> [Work to be completed]
Without the pictures, repeat all of the data exactly as it appears below.

> [Recorded data]
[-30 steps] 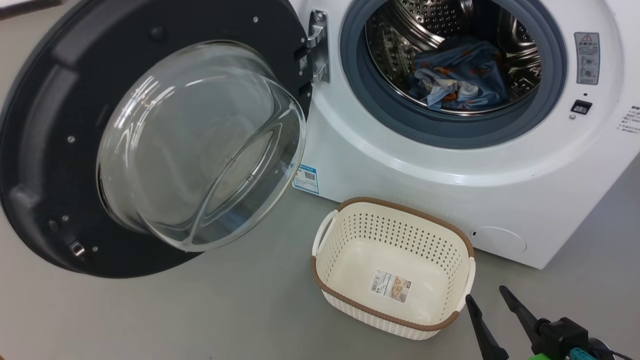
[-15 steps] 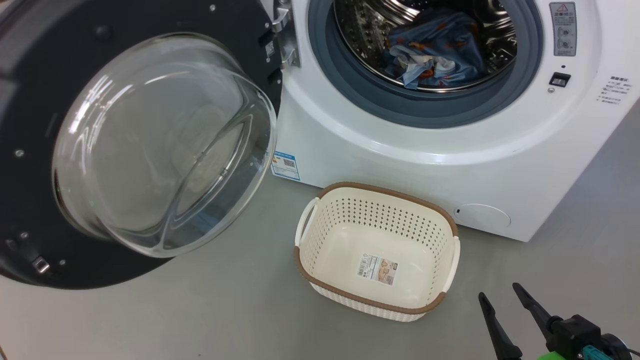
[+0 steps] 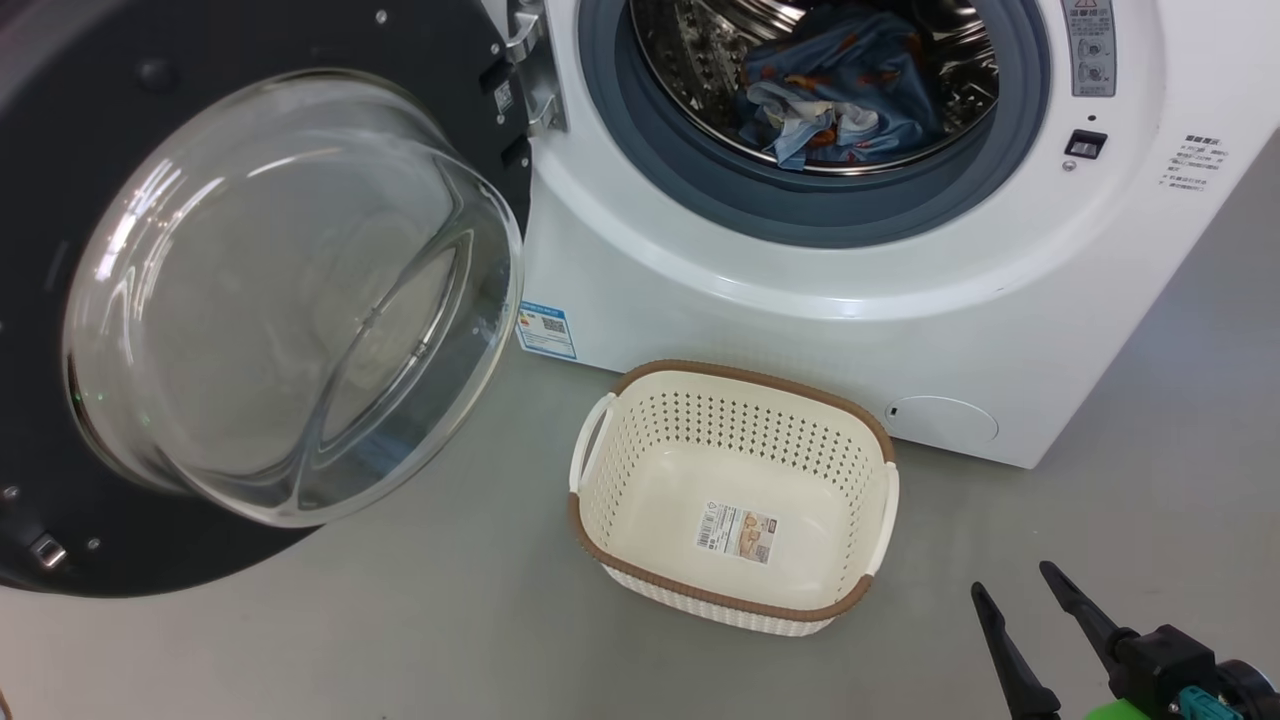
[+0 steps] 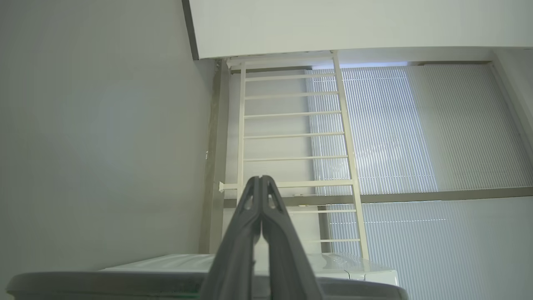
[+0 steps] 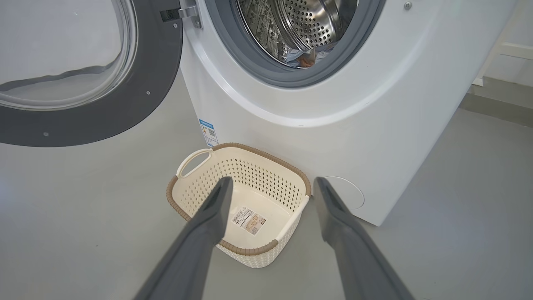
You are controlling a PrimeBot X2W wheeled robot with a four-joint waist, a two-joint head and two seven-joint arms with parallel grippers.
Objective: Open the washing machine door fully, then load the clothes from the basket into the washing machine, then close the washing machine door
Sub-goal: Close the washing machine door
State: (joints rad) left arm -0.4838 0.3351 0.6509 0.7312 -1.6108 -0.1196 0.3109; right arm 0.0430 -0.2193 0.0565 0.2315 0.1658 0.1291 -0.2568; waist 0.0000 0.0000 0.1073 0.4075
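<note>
Two poses: right claw (image 3: pixel 1012 577) spread near basket (image 3: pixel 740 372); left claw (image 4: pixel 260 179) pinched together.

The right pincer (image 3: pixel 1013 580) hangs just right of the basket (image 3: pixel 655 455), on the robot's side of it. Its two dark fingers are spread wide with nothing between them, tips slanting toward the basket. The left pincer (image 4: pixel 260 179) has its fingers pressed flat together, empty; where it is relative to the basket cannot be told.
</note>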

> [Response]
[-30 steps] 
[-15 steps] 
[+0 steps] 
[+0 steps] 
[+0 steps] 
You are controlling a PrimeBot X2W wheeled robot with a four-joint waist, a two-joint head and two seven-joint arms with parallel grippers.
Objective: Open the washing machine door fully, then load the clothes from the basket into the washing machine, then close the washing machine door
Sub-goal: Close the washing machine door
State: (joints rad) left arm -0.4838 0.3351 0.6509 0.7312 -1.6108 -0.1196 0.3109; right arm 0.0430 -0.2193 0.0565 0.2315 0.1658 0.1291 -0.2568; waist 0.0000 0.0000 0.1073 0.4075
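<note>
Two poses: right claw (image 3: pixel 1012 577) spread near basket (image 3: pixel 740 372); left claw (image 4: pixel 260 179) pinched together.

The right pincer (image 3: pixel 1013 580) hangs just right of the basket (image 3: pixel 655 455), on the robot's side of it. Its two dark fingers are spread wide with nothing between them, tips slanting toward the basket. The left pincer (image 4: pixel 260 179) has its fingers pressed flat together, empty; where it is relative to the basket cannot be told.
</note>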

Thus the exercise is complete.